Copy out precisely the lines from the start of the data through the line with "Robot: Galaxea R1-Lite", and keep pictures out of it.
------------------------------------------------------------------------
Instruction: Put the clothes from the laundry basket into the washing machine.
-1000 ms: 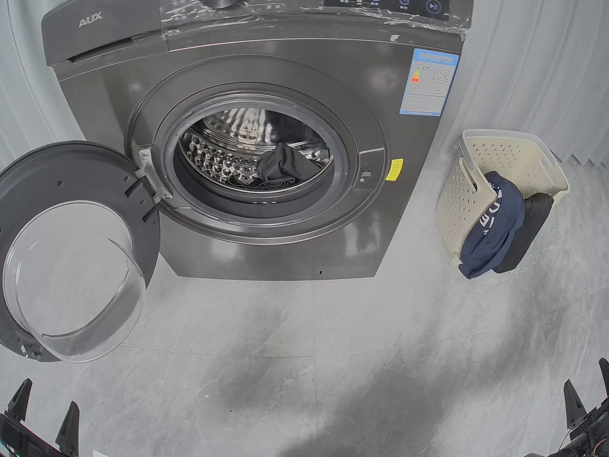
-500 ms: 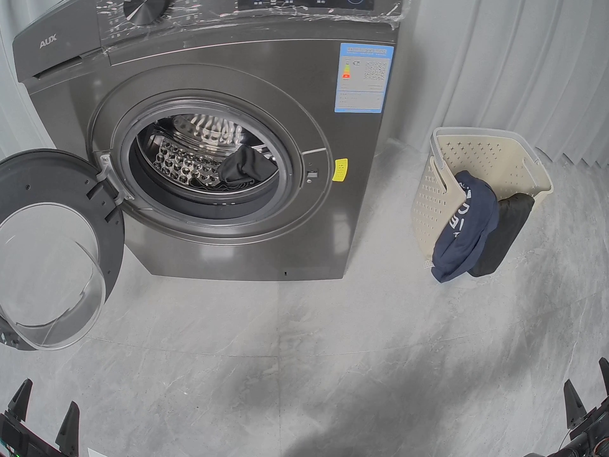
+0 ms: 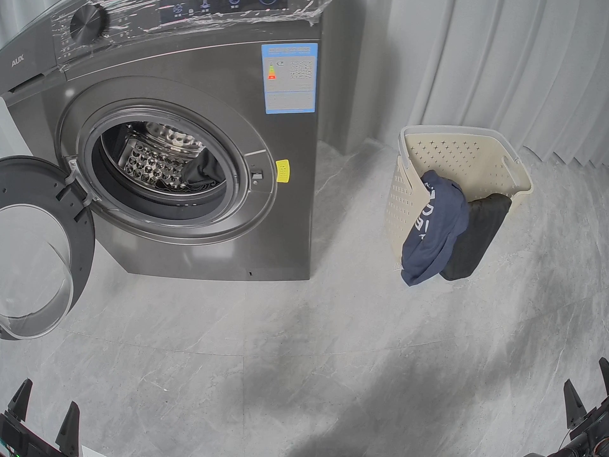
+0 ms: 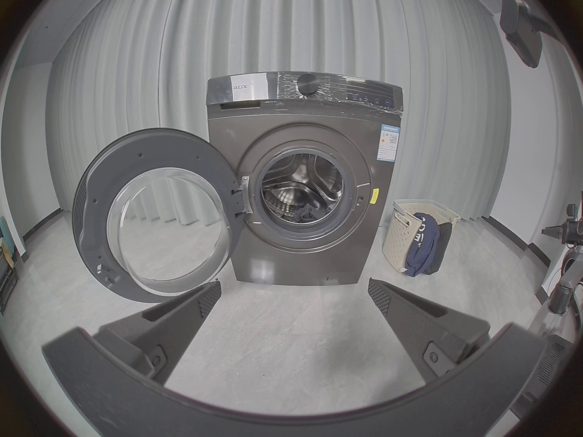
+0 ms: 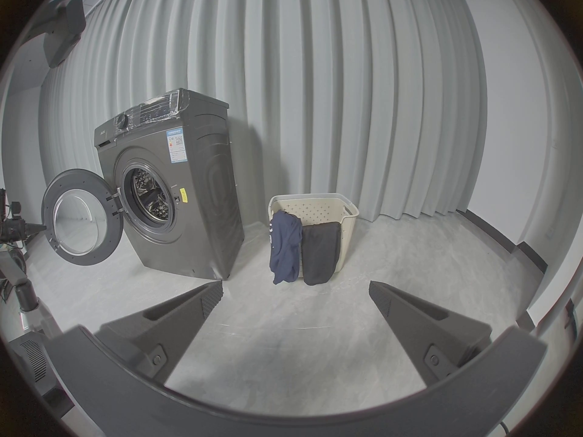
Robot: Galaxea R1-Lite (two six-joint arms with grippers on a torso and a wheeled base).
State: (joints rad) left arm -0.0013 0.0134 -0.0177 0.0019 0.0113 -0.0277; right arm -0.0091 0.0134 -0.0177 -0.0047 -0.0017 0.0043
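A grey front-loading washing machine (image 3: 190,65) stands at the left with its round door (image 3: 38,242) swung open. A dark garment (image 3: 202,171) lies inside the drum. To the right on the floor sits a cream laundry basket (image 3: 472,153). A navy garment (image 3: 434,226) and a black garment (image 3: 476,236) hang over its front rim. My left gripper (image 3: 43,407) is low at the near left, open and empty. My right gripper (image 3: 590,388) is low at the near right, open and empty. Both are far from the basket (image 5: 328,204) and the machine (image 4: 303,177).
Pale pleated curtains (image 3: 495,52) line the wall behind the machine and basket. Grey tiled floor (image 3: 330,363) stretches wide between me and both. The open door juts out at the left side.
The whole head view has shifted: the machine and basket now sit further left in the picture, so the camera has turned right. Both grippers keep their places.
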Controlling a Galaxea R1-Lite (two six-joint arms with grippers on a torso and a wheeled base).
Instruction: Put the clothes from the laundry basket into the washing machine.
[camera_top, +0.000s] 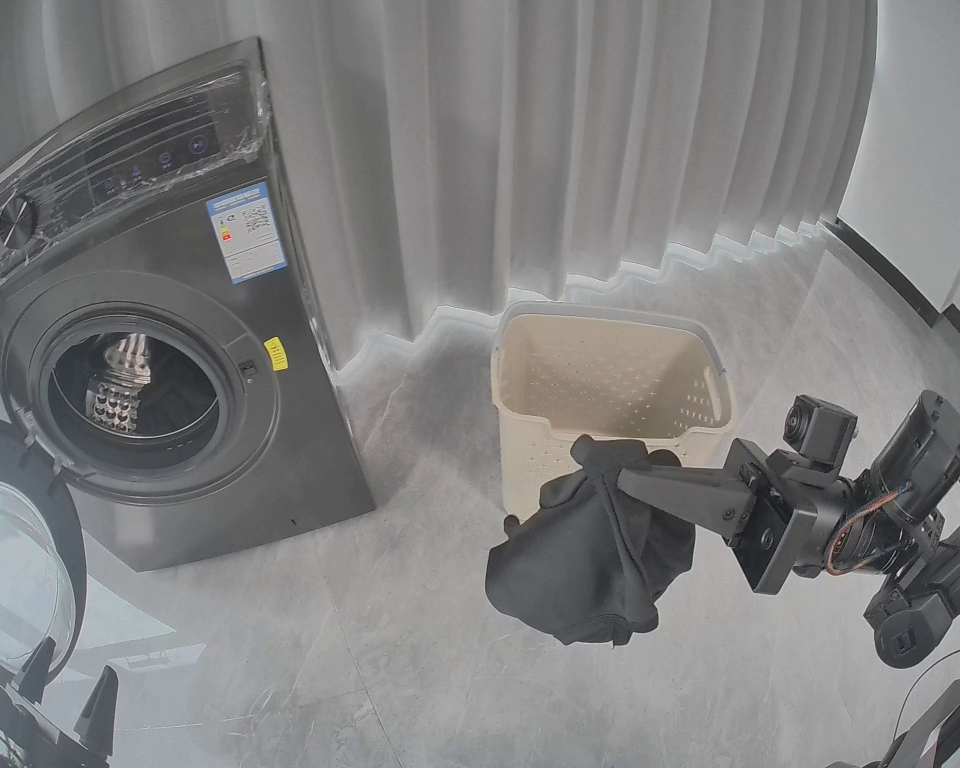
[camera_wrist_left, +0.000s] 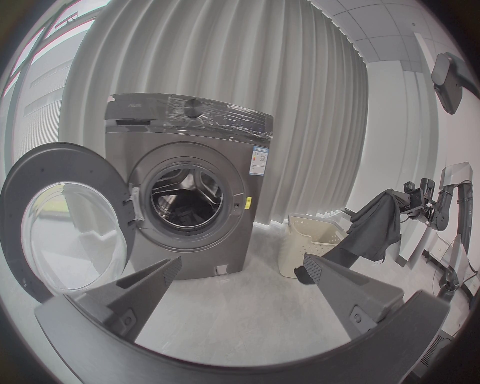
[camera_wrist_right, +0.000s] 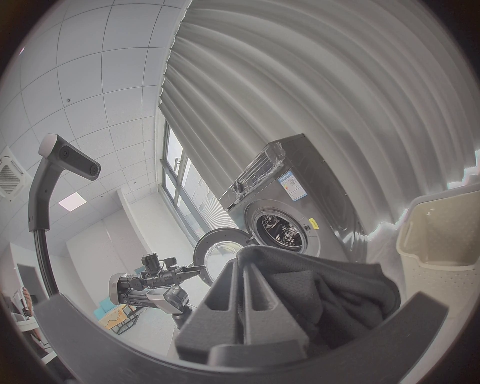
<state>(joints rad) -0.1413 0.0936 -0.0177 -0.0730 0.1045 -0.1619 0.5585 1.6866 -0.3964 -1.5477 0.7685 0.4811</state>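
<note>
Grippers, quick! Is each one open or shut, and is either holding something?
Left gripper: open, holding nothing.
Right gripper: shut on the black cloth.

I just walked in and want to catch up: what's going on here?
The right gripper, fingers shut, holds a dark garment hanging above the floor in front of the laundry basket, which looks empty. The washing machine stands to the robot's left with its door swung open. The left gripper is open, low near that door, holding nothing.
</note>
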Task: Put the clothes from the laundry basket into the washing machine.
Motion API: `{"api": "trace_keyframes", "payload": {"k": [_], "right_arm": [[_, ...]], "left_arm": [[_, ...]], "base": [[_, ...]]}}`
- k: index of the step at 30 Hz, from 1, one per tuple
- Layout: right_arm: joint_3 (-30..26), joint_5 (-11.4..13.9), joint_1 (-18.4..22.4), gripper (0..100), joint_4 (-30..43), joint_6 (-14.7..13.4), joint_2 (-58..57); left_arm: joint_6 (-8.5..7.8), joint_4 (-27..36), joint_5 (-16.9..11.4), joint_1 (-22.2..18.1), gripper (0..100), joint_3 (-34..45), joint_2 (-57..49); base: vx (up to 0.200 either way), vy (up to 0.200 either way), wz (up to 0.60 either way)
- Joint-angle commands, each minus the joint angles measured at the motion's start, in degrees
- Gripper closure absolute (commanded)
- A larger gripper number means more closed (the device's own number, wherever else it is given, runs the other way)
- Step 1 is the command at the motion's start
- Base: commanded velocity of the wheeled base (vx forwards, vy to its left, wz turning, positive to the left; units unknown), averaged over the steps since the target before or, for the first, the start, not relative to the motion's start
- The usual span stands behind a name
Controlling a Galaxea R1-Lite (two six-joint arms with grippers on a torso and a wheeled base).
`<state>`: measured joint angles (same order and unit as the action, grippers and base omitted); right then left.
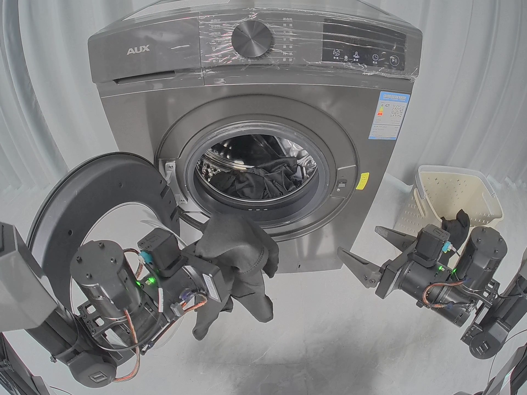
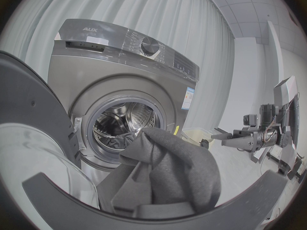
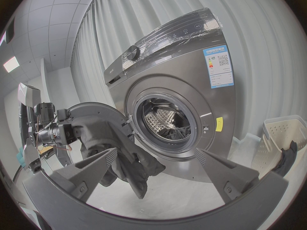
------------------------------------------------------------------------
*FINISHED EXERCISE:*
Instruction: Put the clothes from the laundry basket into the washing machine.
-1000 ms: 
-500 ms: 
+0 ms: 
+0 ms: 
+0 ms: 
Robot: Galaxea R1-Lite (two six-joint arms with grippers on a torso and a wheeled base).

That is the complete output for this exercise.